BSG kippt die Befreiung von der Rentenversicherungspflicht für "Syndikusanwälte" - aber Vertrauensschutz für Altfälle
BSG 3.4.2014, B 5 RE 13/14 R u.a.Die Kläger der drei Ausgangsverfahren hatten jeweils bei der beklagten DRV Bund die Befreiung in der gesetzlichen Rentenversicherung beantragt. Die Beklagte hatte die Anträge abgelehnt, weil die Kläger in ihren jeweiligen Beschäftigungen keine anwaltliche Tätigkeit ausübten.
Die mit den Klagen befassten Landessozialgerichte hatten unterschiedlich entschieden:
- Während das LSG Nordrhein-Westfalen die Ansicht vertrat, dass die Tätigkeit in einem Arbeitsverhältnis mit einem nichtanwaltlichen Arbeitgeber generell keine befreiungsfähige Rechtsanwaltstätigkeit sei,
- hielt das LSG Baden-Württemberg die Ausübung des Rechtsanwaltsberufs in einem abhängigen Beschäftigungsverhältnis für zulässig und grds. befreiungsfähig.
Der 11. Senat des LSG Baden-Württemberg hielt einen Befreiungsanspruch indes schon dann für gegeben, wenn die jeweilige Beschäftigung weder die Versagung oder Rücknahme der Rechtsanwaltszulassung noch ihren Widerruf rechtfertige (§§ 7 Nr. 8, 14 Abs. 1 und 2 Nr. 8 BRAO), wohingegen der 2. Senat meinte, die jeweils zu beurteilende Tätigkeit müsse kumulativ die Merkmale der Rechtsberatung, -entscheidung, -gestaltung und -vermittlung erfüllen (sog "Vier-Kriterien-Theorie").
Das BSG entschied, dass in allen drei Fällen kein Befreiungsanspruch besteht.
Die Gründe:
Den Klägern steht kein Befreiungsrecht zu. Dieses setzt gem. § 6 Abs. 1 S. 1 Nr. 1 SGB VI u.a. voraus, dass Beschäftigte wegen ihrer rentenversicherungspflichtigen Tätigkeit auch Pflichtmitglieder einer berufsständischen Versorgungseinrichtung sowie einer berufsständischen Kammer sind.
Die Kläger sind zwar abhängig beschäftigt und damit in der gesetzlichen Rentenversicherung pflichtversichert und gleichzeitig - aufgrund ihrer Anwaltszulassung - Pflichtmitglieder in der jeweiligen Rechtsanwaltskammer und im jeweiligen berufsständischen Versorgungswerk. Sie sind aber nicht "wegen" der Beschäftigung Pflichtmitglieder der Rechtsanwaltskammer und des Versorgungswerks.
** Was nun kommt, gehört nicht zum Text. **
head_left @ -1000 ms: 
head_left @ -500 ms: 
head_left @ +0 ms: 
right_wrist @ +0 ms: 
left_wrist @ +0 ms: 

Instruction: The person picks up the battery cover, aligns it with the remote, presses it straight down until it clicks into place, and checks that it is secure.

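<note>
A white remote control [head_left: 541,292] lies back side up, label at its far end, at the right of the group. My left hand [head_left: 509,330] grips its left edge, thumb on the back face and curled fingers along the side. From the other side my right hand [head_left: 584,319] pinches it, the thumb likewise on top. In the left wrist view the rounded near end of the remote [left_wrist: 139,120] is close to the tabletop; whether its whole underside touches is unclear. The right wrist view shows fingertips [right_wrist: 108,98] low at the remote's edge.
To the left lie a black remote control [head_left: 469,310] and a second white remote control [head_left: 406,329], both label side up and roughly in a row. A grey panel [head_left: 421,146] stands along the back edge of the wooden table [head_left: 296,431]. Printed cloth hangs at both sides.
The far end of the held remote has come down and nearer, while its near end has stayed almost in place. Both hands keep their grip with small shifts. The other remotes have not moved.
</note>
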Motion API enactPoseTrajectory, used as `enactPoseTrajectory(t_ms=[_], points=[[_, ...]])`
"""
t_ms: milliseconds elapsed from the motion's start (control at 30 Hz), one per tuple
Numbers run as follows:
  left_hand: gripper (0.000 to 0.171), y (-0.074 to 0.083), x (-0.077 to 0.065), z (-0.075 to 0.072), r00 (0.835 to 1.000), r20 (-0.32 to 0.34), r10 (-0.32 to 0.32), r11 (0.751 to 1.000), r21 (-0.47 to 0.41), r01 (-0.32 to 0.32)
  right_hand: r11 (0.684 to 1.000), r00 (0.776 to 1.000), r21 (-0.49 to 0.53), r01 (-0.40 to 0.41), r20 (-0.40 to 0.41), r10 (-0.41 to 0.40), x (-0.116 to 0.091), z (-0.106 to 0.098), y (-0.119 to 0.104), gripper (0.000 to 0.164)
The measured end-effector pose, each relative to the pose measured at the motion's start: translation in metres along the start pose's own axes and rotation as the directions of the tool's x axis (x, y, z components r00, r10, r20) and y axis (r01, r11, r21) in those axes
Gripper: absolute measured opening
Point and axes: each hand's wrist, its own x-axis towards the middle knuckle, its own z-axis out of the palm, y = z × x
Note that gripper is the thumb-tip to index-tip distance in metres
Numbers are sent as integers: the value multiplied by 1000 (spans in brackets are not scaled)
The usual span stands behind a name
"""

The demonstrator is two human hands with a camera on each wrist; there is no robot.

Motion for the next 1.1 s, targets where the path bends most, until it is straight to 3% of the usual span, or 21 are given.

Denn die Rentenversicherungspflicht und die Pflichtmitgliedschaft muss wegen ein und derselben Beschäftigung bestehen; gerade die jeweilige Beschäftigung muss also die Versicherungspflicht in beiden Sicherungssystemen auslösen.
Diese Voraussetzungen sind hier nicht erfüllt. Die Kläger sind "Syndikusanwälte", die als ständige Rechtsberater in einem festen Dienstverhältnis zu einem bestimmten Arbeitgeber stehen. Als solche sind sie nach Maßgabe der gefestigten Rechtsprechung des BVerfG und des BGH nicht als Rechtsanwälte tätig. Unabhängiges Organ der Rechtspflege und damit Rechtsanwälte sind sie nur in ihrer freiberuflichen, versicherungsfreien Tätigkeit außerhalb ihres Dienstverhältnisses (sog Doppel- oder Zweiberufe-Theorie). Auf die von der Rechtspraxis entwickelte "Vier-Kriterien-Theorie" kommt es daher nicht an.
Der Hintergrund:
Wer als Syndikus bereits eine Befreiung erlangt hat, muss voraussichtlich keine negativen Konsequenzen befürchten. Das BSG führt hierzu aus, dass dieser Personenkreis ein rechtlich geschütztes Vertrauen in den Fortbestand der Befreiung hat, das über den Schutz durch die §§ 44 ff. SGB X hinausgehen dürfte. Denn die Träger der gesetzlichen Rentenversicherung hätten die "Vier-Kriterien-Theorie" selbst mit befördert und angewandt. Schon weil damit Lebensentscheidungen über die persönliche Vorsorge nachhaltig mit beeinflusst worden seien, könne einer Änderung der Rechtsauffassung grds. und in aller Regel keine Bedeutung zukommen.